**WHAT IS NEEDED:**
Return the lines beginning at the one that contains "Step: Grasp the" and continuing to the end of the entries, including both ends, exactly as written and nothing else.

**PROVIDED ENTRIES:**
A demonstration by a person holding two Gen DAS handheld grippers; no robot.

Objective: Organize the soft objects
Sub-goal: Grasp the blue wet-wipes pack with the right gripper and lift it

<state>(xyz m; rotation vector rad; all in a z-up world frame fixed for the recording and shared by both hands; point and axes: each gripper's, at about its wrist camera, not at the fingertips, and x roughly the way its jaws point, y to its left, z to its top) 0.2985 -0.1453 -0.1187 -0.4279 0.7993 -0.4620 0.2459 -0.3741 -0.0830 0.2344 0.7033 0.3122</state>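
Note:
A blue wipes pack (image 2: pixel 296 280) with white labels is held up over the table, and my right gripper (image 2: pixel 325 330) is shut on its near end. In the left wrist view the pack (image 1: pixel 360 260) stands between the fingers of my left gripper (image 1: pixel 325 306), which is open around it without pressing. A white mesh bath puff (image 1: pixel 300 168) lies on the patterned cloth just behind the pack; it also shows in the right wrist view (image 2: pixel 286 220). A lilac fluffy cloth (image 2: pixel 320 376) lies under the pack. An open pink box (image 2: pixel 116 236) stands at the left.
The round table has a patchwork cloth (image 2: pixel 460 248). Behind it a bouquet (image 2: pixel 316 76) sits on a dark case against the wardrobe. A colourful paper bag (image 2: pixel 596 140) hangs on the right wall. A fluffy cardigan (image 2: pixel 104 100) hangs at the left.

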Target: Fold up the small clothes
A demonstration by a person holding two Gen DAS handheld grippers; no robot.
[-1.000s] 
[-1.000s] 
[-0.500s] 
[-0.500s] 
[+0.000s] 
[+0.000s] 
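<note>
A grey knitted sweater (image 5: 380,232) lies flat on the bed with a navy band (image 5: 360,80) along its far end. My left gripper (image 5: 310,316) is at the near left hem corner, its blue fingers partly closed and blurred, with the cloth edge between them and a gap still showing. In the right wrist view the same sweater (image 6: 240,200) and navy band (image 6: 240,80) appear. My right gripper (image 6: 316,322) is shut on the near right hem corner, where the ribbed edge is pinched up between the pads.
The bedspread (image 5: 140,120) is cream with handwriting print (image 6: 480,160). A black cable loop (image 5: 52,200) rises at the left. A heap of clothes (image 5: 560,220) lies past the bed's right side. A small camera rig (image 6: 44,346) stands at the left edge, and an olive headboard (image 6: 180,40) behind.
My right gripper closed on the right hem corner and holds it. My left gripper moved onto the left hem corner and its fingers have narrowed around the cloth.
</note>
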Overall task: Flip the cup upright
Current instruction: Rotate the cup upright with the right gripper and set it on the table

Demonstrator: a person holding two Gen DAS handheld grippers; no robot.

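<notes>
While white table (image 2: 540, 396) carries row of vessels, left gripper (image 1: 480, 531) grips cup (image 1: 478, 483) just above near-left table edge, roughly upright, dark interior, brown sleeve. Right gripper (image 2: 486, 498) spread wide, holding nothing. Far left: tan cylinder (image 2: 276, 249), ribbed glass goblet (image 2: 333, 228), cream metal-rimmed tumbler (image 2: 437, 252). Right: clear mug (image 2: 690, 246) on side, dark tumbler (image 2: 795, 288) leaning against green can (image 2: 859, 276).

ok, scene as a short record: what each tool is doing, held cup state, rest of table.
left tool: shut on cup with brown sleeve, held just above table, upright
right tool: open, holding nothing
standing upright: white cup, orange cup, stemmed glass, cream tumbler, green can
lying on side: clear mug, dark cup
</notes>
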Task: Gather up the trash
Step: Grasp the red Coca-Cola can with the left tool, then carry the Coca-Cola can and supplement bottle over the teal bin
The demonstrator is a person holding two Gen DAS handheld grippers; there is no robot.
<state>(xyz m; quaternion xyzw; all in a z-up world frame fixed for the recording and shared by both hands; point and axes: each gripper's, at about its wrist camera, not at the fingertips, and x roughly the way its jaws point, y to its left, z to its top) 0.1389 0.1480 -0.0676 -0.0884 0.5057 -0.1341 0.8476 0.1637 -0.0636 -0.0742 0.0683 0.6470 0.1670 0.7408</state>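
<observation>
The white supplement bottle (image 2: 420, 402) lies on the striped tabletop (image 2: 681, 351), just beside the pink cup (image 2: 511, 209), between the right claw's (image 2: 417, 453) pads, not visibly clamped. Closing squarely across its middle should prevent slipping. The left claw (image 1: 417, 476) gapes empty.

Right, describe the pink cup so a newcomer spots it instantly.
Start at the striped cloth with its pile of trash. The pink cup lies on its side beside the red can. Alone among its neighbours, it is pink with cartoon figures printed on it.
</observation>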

**SOLVED EXERCISE:**
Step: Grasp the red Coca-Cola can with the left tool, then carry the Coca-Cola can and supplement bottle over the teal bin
The demonstrator is a person holding two Gen DAS handheld grippers; there is no robot.
<state>(xyz m; quaternion xyzw; all in a z-up world frame fixed for the recording and shared by both hands; point and axes: each gripper's, at about its wrist camera, not at the fingertips, and x roughly the way its jaws point, y to its left, z to its top) 0.1389 0.1480 -0.0676 -0.0884 0.5057 -0.1341 0.8476 0.1637 -0.0636 -0.0742 0.0683 0.6470 0.1670 0.7408</state>
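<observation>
The white supplement bottle (image 2: 420, 402) lies on the striped tabletop (image 2: 681, 351), just beside the pink cup (image 2: 511, 209), between the right claw's (image 2: 417, 453) pads, not visibly clamped. Closing squarely across its middle should prevent slipping. The left claw (image 1: 417, 476) gapes empty.

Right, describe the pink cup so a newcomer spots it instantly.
Start at the striped cloth with its pile of trash. The pink cup lies on its side beside the red can. Alone among its neighbours, it is pink with cartoon figures printed on it.
</observation>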

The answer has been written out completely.